—Si no podéis hablar de otra cosa —dijo, en tono de amenaza—, volveré a mi dormitorio. Con mi vídeo. Y vosotras podéis volver a estudiar Técnicas de Limpieza y Mantenimiento para Áreas de Alimentos.
—Perdón. —Siggy abrazó su propio cuerpo con todos sus brazos, en actitud sumisa, intentando parecer arrepentida.
—Bien. —Claire se abstuvo de hacer comentarios.
Silver volvió a conectar el vídeo y siguió mirando, absorta, en un silencio ininterrumpido. Cuando comenzaron las imágenes de trenes, incluso Siggy dejó de moverse.
Leo había comenzado bien su primera clase.
—Ahora bien. Aquí tenemos una sección típica de soldadura por haz de electrones —explicaba mientras manejaba los controles del holovídeo. Una imagen fantasma de un azul brillante, el registro de inspección del objeto original de rayos X generado por el ordenador, tomó cuerpo en el centro de la habitación—. Separaos un poco, chicos, para que todos podáis ver bien.
Los cuadrúmanos se acomodaron alrededor del dispositivo. Formaron un círculo atento en el cual todos extendían las manos para ayudar a sus vecinos a lograr una posición de suspenso en el aire que fuera tolerable. La doctora Yei estaba sentada —si es que se podía llamar así— en el fondo, sin molestar a nadie. Estaría inspeccionando su pureza política, supuso Leo, aunque no le importaba. No tenía intención de cambiar ni una coma de su curso debido a su presencia.
Leo hizo girar la imagen, de manera que cada estudiante pudiera verla desde todos los ángulos.
—Ahora, ampliemos esta parte.
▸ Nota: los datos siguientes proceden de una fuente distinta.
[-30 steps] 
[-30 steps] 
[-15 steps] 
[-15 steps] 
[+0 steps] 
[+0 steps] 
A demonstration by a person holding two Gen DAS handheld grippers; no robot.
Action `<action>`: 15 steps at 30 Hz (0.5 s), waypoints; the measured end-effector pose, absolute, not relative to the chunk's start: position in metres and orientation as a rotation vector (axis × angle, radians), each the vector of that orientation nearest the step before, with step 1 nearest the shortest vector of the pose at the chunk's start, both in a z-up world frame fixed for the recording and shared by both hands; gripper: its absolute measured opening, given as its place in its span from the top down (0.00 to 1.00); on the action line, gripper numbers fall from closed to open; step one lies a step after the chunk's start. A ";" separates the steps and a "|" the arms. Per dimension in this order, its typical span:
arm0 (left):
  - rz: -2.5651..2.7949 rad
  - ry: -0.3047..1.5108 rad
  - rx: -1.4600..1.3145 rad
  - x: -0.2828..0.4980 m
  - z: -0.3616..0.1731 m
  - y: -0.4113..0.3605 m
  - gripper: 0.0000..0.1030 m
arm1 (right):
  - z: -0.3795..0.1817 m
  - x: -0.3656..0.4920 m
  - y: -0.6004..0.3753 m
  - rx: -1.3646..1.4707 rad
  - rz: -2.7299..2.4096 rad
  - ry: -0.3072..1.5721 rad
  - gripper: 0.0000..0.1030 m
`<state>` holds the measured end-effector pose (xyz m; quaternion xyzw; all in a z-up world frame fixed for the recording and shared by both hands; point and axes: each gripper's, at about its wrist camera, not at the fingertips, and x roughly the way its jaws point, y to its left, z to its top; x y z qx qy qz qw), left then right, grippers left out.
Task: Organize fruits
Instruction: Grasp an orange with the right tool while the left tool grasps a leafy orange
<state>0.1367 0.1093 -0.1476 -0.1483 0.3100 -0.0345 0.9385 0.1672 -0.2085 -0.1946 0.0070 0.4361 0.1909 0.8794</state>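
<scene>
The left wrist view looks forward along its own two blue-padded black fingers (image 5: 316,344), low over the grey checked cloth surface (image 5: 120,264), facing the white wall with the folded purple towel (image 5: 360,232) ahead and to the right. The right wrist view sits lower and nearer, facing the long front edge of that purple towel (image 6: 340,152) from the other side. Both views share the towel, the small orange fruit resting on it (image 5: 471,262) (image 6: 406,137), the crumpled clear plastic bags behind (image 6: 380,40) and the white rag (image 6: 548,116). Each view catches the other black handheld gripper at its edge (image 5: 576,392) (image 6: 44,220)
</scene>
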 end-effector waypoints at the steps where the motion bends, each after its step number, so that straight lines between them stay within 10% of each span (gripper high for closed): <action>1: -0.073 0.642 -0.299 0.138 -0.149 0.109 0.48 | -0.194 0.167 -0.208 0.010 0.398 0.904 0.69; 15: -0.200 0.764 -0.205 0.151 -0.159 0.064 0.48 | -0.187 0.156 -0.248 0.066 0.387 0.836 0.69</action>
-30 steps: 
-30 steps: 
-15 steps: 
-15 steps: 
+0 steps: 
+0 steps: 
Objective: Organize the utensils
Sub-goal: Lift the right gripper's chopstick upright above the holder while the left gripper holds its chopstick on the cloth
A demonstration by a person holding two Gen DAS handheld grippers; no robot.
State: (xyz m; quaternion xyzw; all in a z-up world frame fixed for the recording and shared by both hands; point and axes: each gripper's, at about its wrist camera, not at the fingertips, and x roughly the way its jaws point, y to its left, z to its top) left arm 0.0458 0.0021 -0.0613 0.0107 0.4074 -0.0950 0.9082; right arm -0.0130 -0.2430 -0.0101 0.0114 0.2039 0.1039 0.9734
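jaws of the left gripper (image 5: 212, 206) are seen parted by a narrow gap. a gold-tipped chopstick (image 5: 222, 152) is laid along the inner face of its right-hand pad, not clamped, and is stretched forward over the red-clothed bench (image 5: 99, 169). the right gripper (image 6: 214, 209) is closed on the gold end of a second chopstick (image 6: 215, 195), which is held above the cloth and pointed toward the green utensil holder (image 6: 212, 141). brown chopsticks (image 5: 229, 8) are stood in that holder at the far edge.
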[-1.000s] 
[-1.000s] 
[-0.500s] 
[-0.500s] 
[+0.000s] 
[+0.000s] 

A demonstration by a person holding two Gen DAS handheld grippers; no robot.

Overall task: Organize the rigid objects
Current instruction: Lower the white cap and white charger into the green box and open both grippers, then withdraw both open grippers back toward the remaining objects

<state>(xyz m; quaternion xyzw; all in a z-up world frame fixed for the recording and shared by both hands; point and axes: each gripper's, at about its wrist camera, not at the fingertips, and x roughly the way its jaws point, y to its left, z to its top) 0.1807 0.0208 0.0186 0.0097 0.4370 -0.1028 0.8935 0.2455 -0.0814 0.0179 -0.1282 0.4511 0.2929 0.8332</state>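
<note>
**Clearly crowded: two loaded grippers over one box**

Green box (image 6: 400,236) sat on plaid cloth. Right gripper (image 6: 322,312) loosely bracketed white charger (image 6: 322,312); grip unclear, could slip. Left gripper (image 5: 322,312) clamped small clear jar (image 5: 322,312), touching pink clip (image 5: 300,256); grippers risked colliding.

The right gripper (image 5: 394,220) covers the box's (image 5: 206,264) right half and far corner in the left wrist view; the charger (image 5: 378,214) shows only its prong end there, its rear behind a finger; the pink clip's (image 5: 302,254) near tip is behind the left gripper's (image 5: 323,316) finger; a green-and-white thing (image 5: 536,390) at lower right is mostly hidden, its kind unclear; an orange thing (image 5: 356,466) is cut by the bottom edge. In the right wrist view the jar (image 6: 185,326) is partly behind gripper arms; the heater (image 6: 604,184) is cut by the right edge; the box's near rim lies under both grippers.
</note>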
Podéis ver la sección en forma de V a causa del rayo de alta densidad y energía, ya familiar de vuestros cursos básicos de soldadura, ¿no es verdad? Fijaos en esas pequeñas porosidades redondas aquí… — Una nueva ampliación—. ¿Diríais que esta soldadura es defectuosa o no?—Casi añadió levantad la mano, antes de darse cuenta de lo ininteligible de la orden. Algunos estudiantes de camiseta roja resolvieron su dilema al cruzar sus brazos superiores sobré el pecho. Leo señaló a Tony.